• **WHAT YOU HAVE TO DO**:
Repeat only the stretch of lines below that runs from the line with "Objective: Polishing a" through the line with "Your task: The", unaltered.

--- DATA ---

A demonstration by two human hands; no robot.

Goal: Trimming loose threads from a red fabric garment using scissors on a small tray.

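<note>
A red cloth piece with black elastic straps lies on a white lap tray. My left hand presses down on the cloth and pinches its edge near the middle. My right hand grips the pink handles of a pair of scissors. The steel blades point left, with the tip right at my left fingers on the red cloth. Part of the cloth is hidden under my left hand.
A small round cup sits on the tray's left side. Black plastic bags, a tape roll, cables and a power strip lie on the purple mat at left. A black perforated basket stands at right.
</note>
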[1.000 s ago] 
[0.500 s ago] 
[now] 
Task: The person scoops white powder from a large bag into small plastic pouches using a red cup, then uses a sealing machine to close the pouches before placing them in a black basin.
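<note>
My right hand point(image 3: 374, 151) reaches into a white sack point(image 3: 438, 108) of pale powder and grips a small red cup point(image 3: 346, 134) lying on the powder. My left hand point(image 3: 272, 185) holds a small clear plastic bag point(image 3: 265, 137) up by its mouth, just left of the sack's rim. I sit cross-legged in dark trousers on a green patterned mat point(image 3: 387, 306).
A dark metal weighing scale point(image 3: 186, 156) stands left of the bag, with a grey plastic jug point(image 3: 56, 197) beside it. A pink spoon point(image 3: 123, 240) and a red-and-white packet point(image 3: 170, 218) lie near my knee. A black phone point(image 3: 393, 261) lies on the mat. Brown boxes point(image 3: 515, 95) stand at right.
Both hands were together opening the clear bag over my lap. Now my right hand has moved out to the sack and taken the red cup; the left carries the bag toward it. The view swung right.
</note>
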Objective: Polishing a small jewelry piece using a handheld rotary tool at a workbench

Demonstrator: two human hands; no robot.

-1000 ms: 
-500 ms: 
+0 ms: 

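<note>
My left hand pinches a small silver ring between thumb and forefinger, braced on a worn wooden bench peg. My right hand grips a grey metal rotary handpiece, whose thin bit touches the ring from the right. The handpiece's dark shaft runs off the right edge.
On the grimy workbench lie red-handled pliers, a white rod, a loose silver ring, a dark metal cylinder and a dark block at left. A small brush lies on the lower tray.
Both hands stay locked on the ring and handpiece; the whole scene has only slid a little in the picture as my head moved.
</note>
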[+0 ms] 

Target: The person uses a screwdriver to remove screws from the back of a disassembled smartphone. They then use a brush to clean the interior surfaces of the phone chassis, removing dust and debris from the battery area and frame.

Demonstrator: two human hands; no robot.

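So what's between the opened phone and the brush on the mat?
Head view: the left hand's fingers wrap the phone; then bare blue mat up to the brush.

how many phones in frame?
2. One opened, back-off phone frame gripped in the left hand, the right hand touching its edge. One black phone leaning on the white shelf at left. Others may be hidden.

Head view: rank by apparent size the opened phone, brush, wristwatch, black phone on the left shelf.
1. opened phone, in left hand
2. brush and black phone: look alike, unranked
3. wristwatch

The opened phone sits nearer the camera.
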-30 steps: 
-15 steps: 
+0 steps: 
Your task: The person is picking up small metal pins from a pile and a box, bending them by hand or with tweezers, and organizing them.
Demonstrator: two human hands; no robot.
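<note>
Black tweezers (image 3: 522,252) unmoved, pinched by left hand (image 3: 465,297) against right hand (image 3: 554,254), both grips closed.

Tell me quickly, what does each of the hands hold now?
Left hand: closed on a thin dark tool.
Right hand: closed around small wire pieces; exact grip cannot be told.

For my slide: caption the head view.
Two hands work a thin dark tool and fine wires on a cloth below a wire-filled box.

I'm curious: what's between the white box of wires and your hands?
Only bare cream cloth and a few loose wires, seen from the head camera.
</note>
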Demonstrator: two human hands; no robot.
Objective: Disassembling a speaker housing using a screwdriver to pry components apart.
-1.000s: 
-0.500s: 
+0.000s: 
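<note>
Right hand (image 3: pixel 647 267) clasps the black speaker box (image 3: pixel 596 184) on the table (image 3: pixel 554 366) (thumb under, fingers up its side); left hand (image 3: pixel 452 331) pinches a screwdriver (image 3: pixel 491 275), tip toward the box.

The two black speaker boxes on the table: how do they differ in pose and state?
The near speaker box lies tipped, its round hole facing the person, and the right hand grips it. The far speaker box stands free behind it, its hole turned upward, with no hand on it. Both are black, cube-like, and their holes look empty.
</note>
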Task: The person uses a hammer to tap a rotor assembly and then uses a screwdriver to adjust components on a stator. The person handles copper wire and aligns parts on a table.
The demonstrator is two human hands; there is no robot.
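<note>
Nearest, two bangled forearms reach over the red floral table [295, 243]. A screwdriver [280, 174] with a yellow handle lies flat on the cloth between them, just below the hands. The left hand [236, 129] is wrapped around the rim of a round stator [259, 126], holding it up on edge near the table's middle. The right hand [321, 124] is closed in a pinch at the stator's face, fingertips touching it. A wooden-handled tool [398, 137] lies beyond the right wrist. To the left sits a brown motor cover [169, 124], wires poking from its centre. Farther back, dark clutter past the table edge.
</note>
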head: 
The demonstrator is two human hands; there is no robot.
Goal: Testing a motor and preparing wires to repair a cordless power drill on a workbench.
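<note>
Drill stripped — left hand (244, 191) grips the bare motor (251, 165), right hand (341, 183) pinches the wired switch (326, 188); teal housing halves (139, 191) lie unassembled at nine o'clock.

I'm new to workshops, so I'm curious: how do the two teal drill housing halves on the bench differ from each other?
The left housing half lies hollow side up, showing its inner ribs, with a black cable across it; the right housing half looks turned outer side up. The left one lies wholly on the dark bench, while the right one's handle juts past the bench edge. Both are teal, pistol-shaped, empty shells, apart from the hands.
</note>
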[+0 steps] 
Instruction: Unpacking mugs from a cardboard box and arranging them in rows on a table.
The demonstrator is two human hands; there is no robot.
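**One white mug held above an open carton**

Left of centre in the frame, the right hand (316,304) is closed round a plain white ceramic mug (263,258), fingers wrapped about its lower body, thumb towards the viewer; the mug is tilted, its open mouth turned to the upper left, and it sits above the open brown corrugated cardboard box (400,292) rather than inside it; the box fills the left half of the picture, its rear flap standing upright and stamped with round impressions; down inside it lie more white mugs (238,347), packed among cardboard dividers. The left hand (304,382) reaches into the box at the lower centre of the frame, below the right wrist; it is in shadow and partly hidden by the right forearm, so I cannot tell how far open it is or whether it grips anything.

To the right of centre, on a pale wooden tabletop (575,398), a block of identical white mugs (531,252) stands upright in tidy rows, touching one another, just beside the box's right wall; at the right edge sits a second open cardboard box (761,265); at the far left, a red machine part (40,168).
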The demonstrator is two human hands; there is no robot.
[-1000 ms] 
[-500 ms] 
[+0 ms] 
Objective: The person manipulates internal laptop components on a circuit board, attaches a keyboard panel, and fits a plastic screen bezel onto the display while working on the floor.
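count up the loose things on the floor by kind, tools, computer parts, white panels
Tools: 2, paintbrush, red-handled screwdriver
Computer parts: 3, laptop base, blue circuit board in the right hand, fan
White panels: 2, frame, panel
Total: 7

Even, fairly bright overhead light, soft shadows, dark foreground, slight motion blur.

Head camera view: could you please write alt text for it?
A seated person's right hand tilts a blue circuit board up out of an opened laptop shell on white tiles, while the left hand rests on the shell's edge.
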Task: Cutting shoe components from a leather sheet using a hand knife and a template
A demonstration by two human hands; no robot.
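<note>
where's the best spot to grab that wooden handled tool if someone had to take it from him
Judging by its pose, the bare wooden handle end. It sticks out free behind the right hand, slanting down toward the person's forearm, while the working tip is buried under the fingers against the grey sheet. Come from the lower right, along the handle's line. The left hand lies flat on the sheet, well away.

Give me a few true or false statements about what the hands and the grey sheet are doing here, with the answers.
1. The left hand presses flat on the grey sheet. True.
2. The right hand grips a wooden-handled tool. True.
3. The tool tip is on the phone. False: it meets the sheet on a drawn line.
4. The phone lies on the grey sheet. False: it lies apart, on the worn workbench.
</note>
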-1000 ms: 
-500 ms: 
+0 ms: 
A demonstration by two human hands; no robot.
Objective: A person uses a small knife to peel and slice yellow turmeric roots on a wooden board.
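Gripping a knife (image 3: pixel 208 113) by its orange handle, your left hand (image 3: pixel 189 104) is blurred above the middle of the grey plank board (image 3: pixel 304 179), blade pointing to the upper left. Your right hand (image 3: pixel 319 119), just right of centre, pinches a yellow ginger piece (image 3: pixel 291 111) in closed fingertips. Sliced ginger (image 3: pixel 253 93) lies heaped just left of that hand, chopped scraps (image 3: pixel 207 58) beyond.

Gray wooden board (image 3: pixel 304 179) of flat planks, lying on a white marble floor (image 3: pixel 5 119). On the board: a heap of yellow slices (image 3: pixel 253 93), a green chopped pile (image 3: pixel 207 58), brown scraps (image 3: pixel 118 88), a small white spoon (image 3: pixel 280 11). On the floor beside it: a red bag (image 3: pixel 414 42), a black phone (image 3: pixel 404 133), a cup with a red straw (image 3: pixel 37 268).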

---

• **YOUR RESPONSE**:
Objective: Polishing a small jewelry piece using a handheld rotary tool at a workbench

Demonstrator: two human hands; no robot.

-1000 ms: 
-500 ms: 
+0 ms: 

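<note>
My left hand pinches a small silver ring between thumb and forefinger, braced on a worn wooden bench peg. My right hand grips a grey metal rotary handpiece, whose thin bit touches the ring from the right. The handpiece's dark shaft runs off the right edge.
On the grimy workbench lie red-handled pliers, a white rod, a loose silver ring, a dark metal cylinder and a dark block at left. A small brush lies on the lower tray.
Both hands stay locked on the ring and handpiece; the whole scene has only slid a little in the picture as my head moved.
</note>
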[+0 ms] 

Target: The person uses a screwdriver to remove screws from the back of a disassembled smartphone. They then use a brush to clean the interior surfaces of the phone chassis, removing dust and debris from the battery area and frame.

Demonstrator: two human hands; no robot.

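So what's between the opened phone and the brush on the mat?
Head view: the left hand's fingers wrap the phone; then bare blue mat up to the brush.

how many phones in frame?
2. One opened, back-off phone frame gripped in the left hand, the right hand touching its edge. One black phone leaning on the white shelf at left. Others may be hidden.

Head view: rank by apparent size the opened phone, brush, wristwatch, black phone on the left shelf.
1. opened phone, in left hand
2. brush and black phone: look alike, unranked
3. wristwatch

The opened phone sits nearer the camera.
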-30 steps: 
-15 steps: 
+0 steps: 
Your task: The person is picking up small metal pins from a pile and a box, bending them by hand or with tweezers, and organizing them.

The work on this exercise is complete.